• Environmentally Friendly Pervious Concrete for Treating Deicer-Laden Stormwater: Phase I

      Xu, Gang; Shi, Xianming (Center for Environmentally Sustainable Transportation in Cold Climates, 2015-12-30)
      A graphene oxide-modified pervious concrete was developed by using low-reactivity, high-calcium fly ash as sole binder and chemical activators and other admixtures. The density, void ratio, mechanical strength, infiltration rate, Young’s modulus, freeze-deicer salt scaling, and degradation resistance of this pervious concrete were measured against three control groups. The test results indicate that graphene oxide modified fly ash pervious concrete is comparable to Portland cement pervious concrete. While the addition of 0.03% graphene oxide (by weight of fly ash) noticeably increased the compressive strength, split tensile strength, Young’s modulus, freeze-deicer salt scaling, and degradation resistance of fly ash pervious concrete, it reduced the void ratio and infiltration rate. The fly ash pervious concrete also showed unfavorable high initial loss during the freeze-deicer salt scaling test, which may be attributed to the low hydration degree of fly ash at early age. It is recommended that durability tests for fly ash concrete be performed at a later age.
    • Environmentally Friendly Pervious Concrete for Treating Deicer-Laden Stormwater: Phase II

      Xu, Gang; Shi, Xianming (2018-12)
      In Phase I of this project, graphene oxide (GO)-modified pervious concrete was developed using coal fly ash as the sole binder. The primary objectives of Phase II of this project were (1) to evaluate the stormwater infiltration capacity of GO-modified fly ash pervious concrete; (2) to evaluate the durability performance of GO-modified fly ash pervious concrete using freeze/thaw and salt resistance testing methods; and (3) to use advanced analytical tools to fully characterize the GO-modified fly ash binder. Test results indicate different degrees of reduction in concentrations of possible pollutants in stormwater—copper, zinc, sulphate, chloride, ammonia, nitrate, and total phosphate.
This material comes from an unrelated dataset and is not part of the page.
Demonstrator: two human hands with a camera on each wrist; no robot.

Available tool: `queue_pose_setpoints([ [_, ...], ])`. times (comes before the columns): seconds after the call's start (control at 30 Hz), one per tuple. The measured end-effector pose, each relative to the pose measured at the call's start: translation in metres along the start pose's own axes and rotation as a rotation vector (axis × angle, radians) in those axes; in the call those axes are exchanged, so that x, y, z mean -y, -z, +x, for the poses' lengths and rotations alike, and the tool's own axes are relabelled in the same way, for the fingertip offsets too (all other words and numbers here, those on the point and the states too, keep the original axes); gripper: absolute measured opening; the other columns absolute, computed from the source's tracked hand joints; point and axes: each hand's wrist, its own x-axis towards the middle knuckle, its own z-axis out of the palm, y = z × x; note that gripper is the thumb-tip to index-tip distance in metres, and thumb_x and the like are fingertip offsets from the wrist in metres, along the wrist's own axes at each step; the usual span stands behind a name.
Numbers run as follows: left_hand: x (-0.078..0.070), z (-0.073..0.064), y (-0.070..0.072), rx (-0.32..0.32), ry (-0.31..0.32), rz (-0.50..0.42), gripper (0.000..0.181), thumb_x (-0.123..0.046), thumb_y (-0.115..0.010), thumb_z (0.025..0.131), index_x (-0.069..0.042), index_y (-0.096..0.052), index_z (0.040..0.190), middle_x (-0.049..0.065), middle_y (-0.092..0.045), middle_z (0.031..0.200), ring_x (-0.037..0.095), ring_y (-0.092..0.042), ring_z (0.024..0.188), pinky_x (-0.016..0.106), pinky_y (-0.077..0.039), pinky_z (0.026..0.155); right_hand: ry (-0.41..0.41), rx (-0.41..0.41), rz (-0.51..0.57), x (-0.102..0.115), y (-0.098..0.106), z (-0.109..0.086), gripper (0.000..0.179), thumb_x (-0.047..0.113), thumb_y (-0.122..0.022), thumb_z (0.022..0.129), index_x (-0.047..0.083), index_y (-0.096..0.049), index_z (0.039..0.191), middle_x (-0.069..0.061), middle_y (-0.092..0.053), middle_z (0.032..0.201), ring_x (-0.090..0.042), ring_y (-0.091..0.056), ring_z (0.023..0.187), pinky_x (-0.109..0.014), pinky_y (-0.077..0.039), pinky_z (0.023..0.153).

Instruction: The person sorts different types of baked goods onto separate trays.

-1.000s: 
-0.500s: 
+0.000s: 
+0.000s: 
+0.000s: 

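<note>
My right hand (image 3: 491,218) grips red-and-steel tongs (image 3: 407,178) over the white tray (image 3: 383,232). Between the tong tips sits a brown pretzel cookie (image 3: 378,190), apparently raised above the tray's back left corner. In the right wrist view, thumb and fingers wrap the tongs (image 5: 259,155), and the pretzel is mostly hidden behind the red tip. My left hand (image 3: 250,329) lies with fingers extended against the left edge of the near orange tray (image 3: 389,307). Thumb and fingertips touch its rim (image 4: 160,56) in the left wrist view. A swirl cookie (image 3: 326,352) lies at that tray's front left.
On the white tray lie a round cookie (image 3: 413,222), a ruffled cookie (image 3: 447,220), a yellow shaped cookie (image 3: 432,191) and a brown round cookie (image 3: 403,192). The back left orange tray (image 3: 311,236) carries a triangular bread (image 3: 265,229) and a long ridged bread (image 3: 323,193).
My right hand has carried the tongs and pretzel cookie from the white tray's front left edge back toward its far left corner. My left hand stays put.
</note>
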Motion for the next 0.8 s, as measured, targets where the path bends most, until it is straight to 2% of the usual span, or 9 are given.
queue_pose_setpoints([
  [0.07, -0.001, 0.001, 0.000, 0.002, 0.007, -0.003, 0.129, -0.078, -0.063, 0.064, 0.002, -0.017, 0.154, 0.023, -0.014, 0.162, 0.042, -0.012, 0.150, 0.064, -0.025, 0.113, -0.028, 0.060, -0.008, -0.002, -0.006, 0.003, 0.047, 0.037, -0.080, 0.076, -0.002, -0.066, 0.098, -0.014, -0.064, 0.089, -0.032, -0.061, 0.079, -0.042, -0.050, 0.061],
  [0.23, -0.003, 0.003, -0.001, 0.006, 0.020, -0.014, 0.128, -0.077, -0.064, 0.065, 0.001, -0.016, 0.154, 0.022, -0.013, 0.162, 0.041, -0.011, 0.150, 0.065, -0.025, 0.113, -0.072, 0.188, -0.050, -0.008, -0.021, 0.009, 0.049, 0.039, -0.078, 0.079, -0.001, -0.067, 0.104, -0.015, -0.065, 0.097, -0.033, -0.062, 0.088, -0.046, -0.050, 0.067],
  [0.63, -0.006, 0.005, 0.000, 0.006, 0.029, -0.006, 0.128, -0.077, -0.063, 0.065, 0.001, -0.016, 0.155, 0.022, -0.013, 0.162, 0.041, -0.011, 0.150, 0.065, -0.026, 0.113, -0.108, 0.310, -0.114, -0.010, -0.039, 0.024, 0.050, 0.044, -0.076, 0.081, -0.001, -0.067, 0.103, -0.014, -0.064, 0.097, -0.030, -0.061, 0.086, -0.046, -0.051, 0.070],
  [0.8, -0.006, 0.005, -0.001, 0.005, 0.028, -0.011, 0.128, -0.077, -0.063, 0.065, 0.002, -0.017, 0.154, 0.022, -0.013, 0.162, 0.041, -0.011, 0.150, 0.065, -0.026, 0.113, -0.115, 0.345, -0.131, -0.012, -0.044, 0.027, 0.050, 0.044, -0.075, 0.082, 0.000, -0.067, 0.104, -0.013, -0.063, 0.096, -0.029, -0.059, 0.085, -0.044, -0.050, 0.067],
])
The incorporation of GO significantly improved the resistance of pervious concrete to freeze/thaw cycles and ambient-temperature salt attack. The specimens were examined using X-ray diffraction, which revealed that the mineralogy and the chemical composition of fly ash pastes differ considerably from those of cement pastes. Nuclear magnetic resonance was used to study the chemical structure and ordering of different hydrates, and provided enhanced understanding of the freeze/thaw and salt scaling resistance of fly ash pervious concrete and the role of GO.
    • A Targeted Approach to High-Volume Fly Ash Concrete Pavement (Phase I)

      Du, Sen; Shi, Xianming (2018-12)
      Unlike the conventional method of admixing nanomaterials directly in fresh concrete mixture, a more targeted approach was explored. Specifically, nanomaterials were used to improve the interface between coarse aggregate and cement paste, by coating the coarse aggregate with cement paste that contained graphene oxide or nanosilica. Using coated coarse aggregates, the mechanical and transport properties of high-volume fly ash (HVFA) concrete were tested to evaluate the effect of nanomaterial coating on the interface transition zone of concrete. The compressive and splitting strengths of HVFA concrete at 3, 7, 14, and 28 days and the water sorptivity and chloride migration coefficient at 28 days were studied. Results show that nanomaterial-coated coarse aggregate can improve the transport properties of HVFA concrete by reducing permeability. However, no improvement was seen in the compressive and splitting strengths when incorporating coated coarse aggregate, compared with direct mixing of nanomaterials in fresh concrete. Resistance to freezing/thawing cycles and scanning electron microscope/energy dispersive X-ray spectroscopy of concrete samples were also investigated to obtain a more comprehensive and mechanistic understanding of nanomaterial coating.